On Wed, Aug 28, 2002 at 05:48:46PM -0700, Greg Stein wrote:
> However, it may be important to note that your "give me FOO" is based on the
> "pull" model. IMO, we should encourage more "push" model development. The
> latter is usually much more efficient.
>
> One comment about the "give me FOO". How does a caller specify FOO, and how
> does it know that the filter stack can respond appropriately? Is it possible
> for a stack to return "I don't know what FOO" means? This would be quite
> possible, because I have got to imagine that FOO needs to be dynamic -- that
> we cannot possibly specify all types of FOO-ness in the serf library.
>
> Is passing a request for FOO to the next filter the right behavior, if you
> don't understand it? But that doesn't seem to make much sense. If NEXT
> returns a FOO, then SELF needs to apply its filter operation before
> returning it to the caller. At that point, it would be FOO'. Is that still
> valid for the caller? I would think not. The caller wanted FOO. You may have
> altered FOO in appropriate ways.
>
> Thus, I think if a filter F doesn't not understand a type-request of FOO,
> then it must bail. Of course, this now means that the app needs to have some
> kind of fallback request types. Where does it end? Is there a minimum set of
> types that a filter must be able to respond to?
>
> Aaron: your idea, you get to solve it :-)
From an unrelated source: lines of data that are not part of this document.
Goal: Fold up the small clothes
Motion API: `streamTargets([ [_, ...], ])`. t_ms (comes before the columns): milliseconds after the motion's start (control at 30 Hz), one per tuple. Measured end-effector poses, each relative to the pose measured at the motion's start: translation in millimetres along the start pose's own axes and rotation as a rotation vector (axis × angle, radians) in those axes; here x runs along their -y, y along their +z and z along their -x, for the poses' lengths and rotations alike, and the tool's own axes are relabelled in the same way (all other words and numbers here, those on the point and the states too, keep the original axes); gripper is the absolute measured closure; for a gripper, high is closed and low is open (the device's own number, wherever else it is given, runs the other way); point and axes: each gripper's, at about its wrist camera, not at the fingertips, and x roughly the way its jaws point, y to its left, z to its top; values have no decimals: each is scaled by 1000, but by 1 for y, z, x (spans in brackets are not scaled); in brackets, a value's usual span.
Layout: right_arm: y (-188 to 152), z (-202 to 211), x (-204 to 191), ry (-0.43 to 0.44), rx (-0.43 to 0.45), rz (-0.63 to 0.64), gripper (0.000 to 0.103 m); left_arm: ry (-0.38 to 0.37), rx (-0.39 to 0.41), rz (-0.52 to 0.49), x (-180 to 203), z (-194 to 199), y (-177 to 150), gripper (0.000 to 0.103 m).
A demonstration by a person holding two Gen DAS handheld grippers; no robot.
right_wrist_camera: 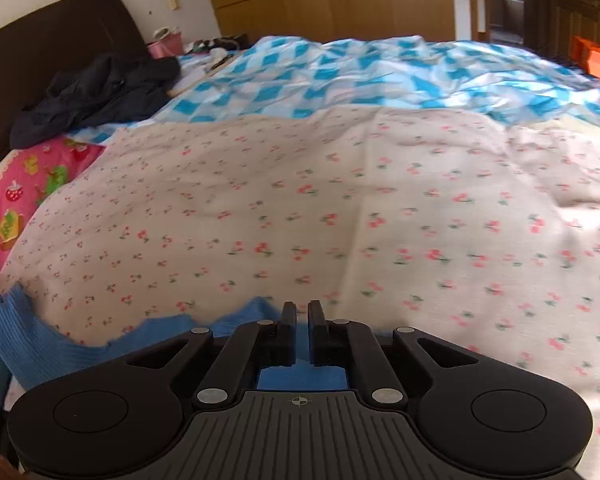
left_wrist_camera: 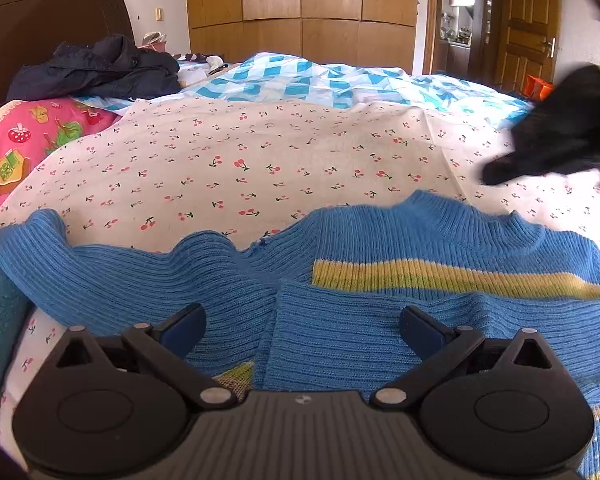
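Lying rumpled, blue ribbed sweater (left_wrist_camera: 380, 320), yellow-striped

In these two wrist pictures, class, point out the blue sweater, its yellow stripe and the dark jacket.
blue sweater (left_wrist_camera: 360, 344): left wrist view, ribbed folded front panel.
yellow stripe (left_wrist_camera: 440, 276): left wrist view, middle of the band.
dark jacket (right_wrist_camera: 100, 92): right wrist view, crumpled middle.

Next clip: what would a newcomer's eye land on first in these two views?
The bright blue sweater with a yellow stripe, spread near the bed's front edge on the cherry-print sheet. The left gripper hangs open just above it; the right gripper looks shut, blue knit visible below its fingers. Further back lie a blue checked quilt and a dark jacket by the headboard.
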Motion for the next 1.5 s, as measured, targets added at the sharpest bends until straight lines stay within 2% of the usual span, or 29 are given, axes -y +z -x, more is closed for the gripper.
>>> streamTargets([
  [100,-21,38,41,-101,17,-10,93,12,5,-19,4,1,-2,0],
  [167,-41,57,62,-136,10,-23,93,20,6,-41,8,0,-4,0],
  [333,-83,75,94,-168,-21,-117,91,50,15,-73,13,3,-7,0],
  [433,-98,83,89,-135,-15,-124,90,70,18,-78,11,10,-7,0],
  [533,-104,86,67,-72,-22,-74,87,85,5,-50,3,20,-6,0],
  [667,-105,80,10,35,-17,74,83,95,-11,-4,-15,40,-12,0],
  [767,-109,72,-36,136,-18,186,74,149,1,-14,-28,58,-22,0],
  [867,-116,64,-81,180,1,334,70,185,17,-4,-41,73,-31,0],
  [1033,-122,43,-131,264,-53,474,68,164,35,85,-62,84,-29,0],
  [1133,-129,31,-145,278,-86,527,67,169,47,125,-73,88,-30,0],
  [1200,-133,23,-150,240,-80,552,69,166,47,159,-80,88,-30,0],
  [1233,-133,20,-151,225,-79,550,73,159,44,181,-84,87,-30,0],
  [1300,-128,15,-153,210,-86,510,90,149,41,216,-91,86,-30,0],
  [1500,-121,25,-156,224,-53,452,91,139,60,275,-102,88,-31,0],
])
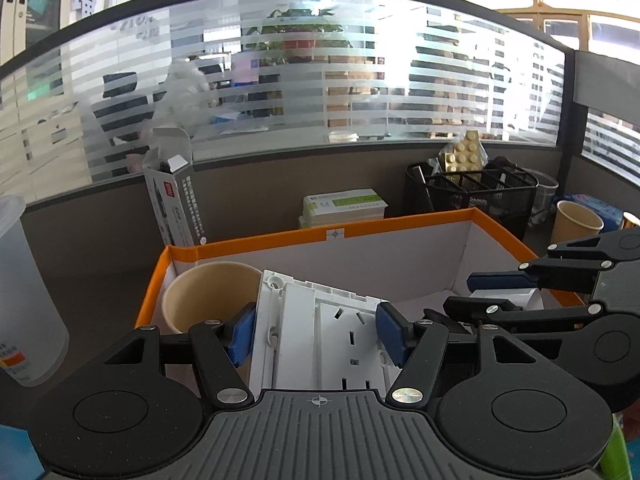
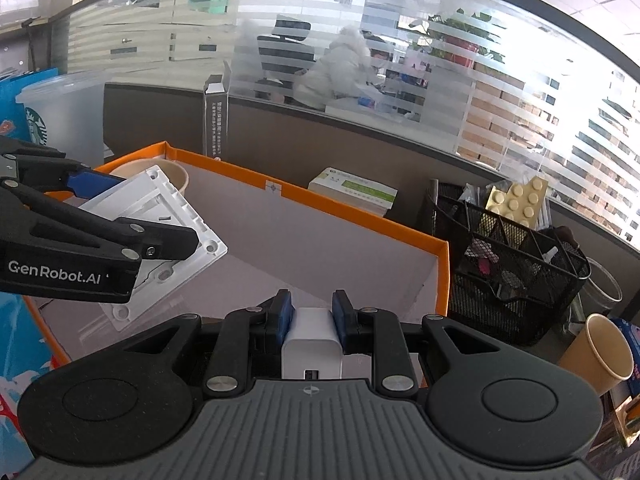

:) Let me take whack at this. This is what has been floating around
in my brain for the last half-year or so...:
1) Let's get away from the notion of Push and Pull, and go to the idea
where the app drives the filter chain, and each filter is given
control of a piece of data for a short period of time.
2) Filters register themselves with all possible* inputs and outputs.
(* See discussion on hierarchial abstract-datatype system below.)
3) The chain of filters now forms into a graph (with help from this registry
or some external mechanism). Since the dataflow is no longer linear through
this graph, we probably shouldn't call it a filter, but instead let's call
it a "filter graph". For any other graph theory geeks out there, this
graph happens to be a directed acyclic graph (DAG).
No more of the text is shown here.